Some men's property is in buildings, goods and property of various kinds. Others use their imagination and produce literature, music, poetry and so on. Both kinds of property, whether material or of the imagination require protection. The Ilsley report states in this regard: "Nothing is more certainly a man's property than the fruit of his brain". That, I think, indicates the concern of all of us in this house. This legislation will, we hope, protect and give advantages to our authors and artists with regard to the property which emanates from the mind and imagination of gifted men and women in Canada. The resolution therefore commends itself to us.

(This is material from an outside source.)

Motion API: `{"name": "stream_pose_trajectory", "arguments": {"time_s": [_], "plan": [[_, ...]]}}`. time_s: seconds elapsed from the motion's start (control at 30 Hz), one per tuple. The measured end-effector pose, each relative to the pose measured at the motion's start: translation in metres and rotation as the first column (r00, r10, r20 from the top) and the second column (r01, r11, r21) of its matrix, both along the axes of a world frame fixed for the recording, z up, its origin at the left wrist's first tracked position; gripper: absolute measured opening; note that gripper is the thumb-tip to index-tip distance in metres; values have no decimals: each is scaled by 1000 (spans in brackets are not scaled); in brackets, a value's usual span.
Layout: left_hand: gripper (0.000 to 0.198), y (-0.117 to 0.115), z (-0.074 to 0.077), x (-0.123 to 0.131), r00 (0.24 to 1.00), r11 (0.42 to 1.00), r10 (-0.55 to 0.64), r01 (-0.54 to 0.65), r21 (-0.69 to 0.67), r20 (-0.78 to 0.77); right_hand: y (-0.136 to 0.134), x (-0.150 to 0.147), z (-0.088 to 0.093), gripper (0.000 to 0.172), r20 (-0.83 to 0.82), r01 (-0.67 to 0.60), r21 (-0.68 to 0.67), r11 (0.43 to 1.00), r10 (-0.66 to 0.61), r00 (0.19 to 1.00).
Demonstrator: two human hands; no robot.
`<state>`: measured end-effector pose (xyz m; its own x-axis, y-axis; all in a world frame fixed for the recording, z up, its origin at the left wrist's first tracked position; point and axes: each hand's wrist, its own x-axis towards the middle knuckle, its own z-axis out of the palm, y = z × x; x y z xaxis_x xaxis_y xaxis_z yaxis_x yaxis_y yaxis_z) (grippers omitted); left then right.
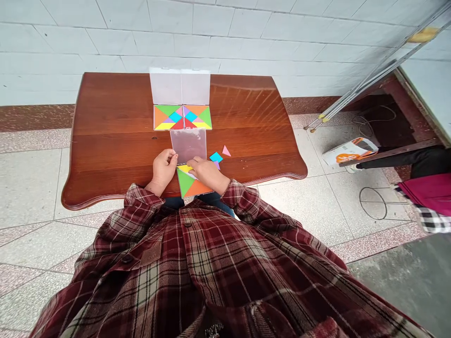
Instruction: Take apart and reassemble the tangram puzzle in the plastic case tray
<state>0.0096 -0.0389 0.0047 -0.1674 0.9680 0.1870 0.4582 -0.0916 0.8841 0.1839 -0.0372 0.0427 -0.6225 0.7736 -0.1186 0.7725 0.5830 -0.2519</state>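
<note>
The near box (179, 184) lies open at the front edge of the wooden table (116, 136), right before the person, its clear lid (189, 146) folded back away from the body. In its tray sit a green piece (185, 181), an orange piece (197, 188) and, along the far side, a yellow piece (183, 169). The right hand (208, 174) reaches over the tray from the right, fingers bent and fingertips down by the yellow piece; whether they pinch anything or merely press, I cannot tell. The left hand (162, 170) has its thumb and forefinger brought together beside the lid's lower left corner; whether something is gripped there is also too small to make out. The step looks like seating pieces flat in the tray. To do that well, it would help to push each one snug into its corner with a light fingertip, edges flush, so the remaining gap keeps its true shape. Steadying the box at the hinge side with the left hand should stop it sliding. The blue piece (216, 157), purple piece (217, 165) and pink piece (226, 150) lie loose just beyond the right hand, where a careless wrist could nudge them. The two filled boxes (167, 87) farther back can serve as a pattern.
</note>
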Motion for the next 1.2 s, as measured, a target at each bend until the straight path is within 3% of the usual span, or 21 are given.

Both the minister and the hon. member for Niagara Falls have given long accounts of the stages by which Canada has moved since 1896. I do not wish to repeat what has been said already. We do know that in the interim period this has been hanging fire since 1952 when Canada and 85 other countries signed this convention, 39 of those countries having already ratified the convention. It is remarkable to note in passing that this is another example of the work of the United Nations, particularly of UNESCO. We should not forget these organizations associated with the United Nations which do such good work. This convention was said to be appropriate to all the nations in the world. Canada thus joins a large number of countries which are seeking to protect their authors and artists.

Since 1896, since Canada was a member of the Berne convention, we have seen a number of revisions and we have also had a bilateral agreement with the United States. As both the minister and the hon. member for Niagara Falls have stated, the main problem has been the manufacturing clause in the United States legislation. The Canadian authors association has for many years sought to give arguments and reasons why we must advance in this area, and advance quickly. The royal commission pointed out the problems which were faced by our authors, and the O'Leary commission has now brought us to the point where we are ready to put this through before we leave for our constituencies. The advantages are many. Canada will be in a co-operative affiliation with many other nations. This will protect our authors. We shall be joining in an international agreement which is a progressive and forward-looking agreement which will, we hope, provide an impetus to our own arts and literature.

The immediate problem has been that of our association with our neighbour, the United States. It is always a difficult thing to live beside a giant. Although, in connection with the manufacturing clause we can, in a sense, reciprocate and keep out United States publications, it is obvious that United States facilities for Americans in Canada are not to be compared with the advantages which Canadians can secure in the United States market. The situation has been detrimental to the Canadian publishing and printing industry. A great deal of employment which would have come to Canada has gone by the way for the past number of years.

I hope that other artists will soon be brought under the Canadian legislation. As we know, there have been tremendous changes since the Canadian legislation was put through. I do not want to discuss them tonight because, as the minister said, we are not dealing with the act itself. I think we should express the position of this party, however, and say that we hope to deal with this matter as soon as possible. We in this chamber are concerned with the economic development of Canada but if we are to secure any kind of nationhood we must be equally concerned about artistic development, which is really the basis and the bond of nationhood in this nation of ours.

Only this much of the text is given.